In his Christmas message this year, Prince Charles reflected on the religious persecution that Christians and other religious minorities face throughout the world, calling it "beyond all belief" that it still continues even after the horrors of the Holocaust were exposed.
"I was born in 1948, just after the end of World War II in which my parents' generation had fought, and died, in a battle against intolerance, monstrous extremism and an inhuman attempt to exterminate the Jewish population of Europe," the Prince of Wales said in his message, released on Thursday.
"That, nearly 70 years later, we should still be seeing such evil persecution is, to me, beyond all belief. We owe it to those who suffered and died so horribly not to repeat the horrors of the past," he added.
Charles said he recently met with a Jesuit priest from Syria who told him that unless major action is taken, it's possible that there might not be any Christians left in Iraq in five years time.
He pointed to statistics from the United Nations that show the world's refugees now number close to 65.3 million people, which is close to the entire population of the U.K.

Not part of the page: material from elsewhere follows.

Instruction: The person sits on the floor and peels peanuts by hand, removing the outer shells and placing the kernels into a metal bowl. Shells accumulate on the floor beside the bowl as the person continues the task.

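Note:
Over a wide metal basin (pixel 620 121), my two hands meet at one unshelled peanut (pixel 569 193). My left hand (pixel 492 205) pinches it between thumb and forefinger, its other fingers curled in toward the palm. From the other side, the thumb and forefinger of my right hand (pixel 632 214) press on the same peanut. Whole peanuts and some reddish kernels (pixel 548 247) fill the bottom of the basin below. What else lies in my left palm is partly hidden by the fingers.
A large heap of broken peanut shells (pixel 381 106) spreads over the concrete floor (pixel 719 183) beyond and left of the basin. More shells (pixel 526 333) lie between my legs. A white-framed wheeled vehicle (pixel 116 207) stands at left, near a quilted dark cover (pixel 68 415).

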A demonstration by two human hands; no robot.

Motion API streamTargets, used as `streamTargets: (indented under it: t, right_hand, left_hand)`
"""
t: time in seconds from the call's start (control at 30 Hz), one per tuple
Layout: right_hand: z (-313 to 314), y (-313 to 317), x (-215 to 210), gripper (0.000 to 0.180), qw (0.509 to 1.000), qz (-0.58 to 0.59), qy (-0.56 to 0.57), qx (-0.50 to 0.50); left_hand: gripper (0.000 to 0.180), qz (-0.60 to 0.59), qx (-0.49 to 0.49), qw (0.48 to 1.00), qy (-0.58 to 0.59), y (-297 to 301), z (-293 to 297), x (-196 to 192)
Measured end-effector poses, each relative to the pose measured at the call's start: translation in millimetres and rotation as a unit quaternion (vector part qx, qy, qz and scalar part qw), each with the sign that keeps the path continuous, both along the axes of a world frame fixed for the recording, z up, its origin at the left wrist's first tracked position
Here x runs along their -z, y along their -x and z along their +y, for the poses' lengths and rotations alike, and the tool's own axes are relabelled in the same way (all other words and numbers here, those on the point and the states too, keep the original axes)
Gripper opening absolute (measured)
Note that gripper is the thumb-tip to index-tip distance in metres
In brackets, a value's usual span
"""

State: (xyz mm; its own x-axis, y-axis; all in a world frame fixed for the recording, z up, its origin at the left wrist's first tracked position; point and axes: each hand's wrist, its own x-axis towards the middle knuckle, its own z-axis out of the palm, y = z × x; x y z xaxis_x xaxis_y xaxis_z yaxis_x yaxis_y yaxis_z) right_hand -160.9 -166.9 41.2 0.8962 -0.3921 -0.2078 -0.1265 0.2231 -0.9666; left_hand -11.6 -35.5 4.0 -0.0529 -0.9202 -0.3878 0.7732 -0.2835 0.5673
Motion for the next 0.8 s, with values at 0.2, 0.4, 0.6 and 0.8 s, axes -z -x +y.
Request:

Charles said that Christians think about the birth of Jesus Christ during Christmas, and this year they are reminded of the full story surrounding why Joseph and Mary fled to Bethlehem.
"I wonder, though, if this year we might remember how the story of the Nativity unfolds — with the fleeing of the Holy Family to escape violent persecution. And we might also remember that when the [Islamic] prophet Muhammad migrated from Mecca to Medina, he did so because he, too, was seeking the freedom for himself and his followers to worship," he insisted.
Charles suggested that regardless of one's religion, people should seek to value and respect other people, "accepting their right to live out their peaceful response to the love of God."
The Prince of Wales attended the consecration of a Syriac Orthodox Church in London in November, where he also spoke about the persecution Christians are facing at the hands of the Islamic State and other terror groups.
"It is surely deeply encouraging, at a time when the members of the Syriac Orthodox Church in their homelands of Syria and Iraq are undergoing such desperate trials and such appalling suffering, that in Britain the Syriac Church is able to expand and gain in strength," Charles said in a speech during the ceremony at the Cathedral of St Thomas in Acton.
The future king of England has talked about the disappearance of Christians in Syria and Iraq on a number of occasions, and in December 2015 also warned that Christianity might be entirely erased from the land of its birth in the Middle East within five years.
"This affects us all, consequently the greatest challenge we face is how to ensure the spiritual and cultural heritage of Christianity in the Middle East is preserved for future generations," Charles said.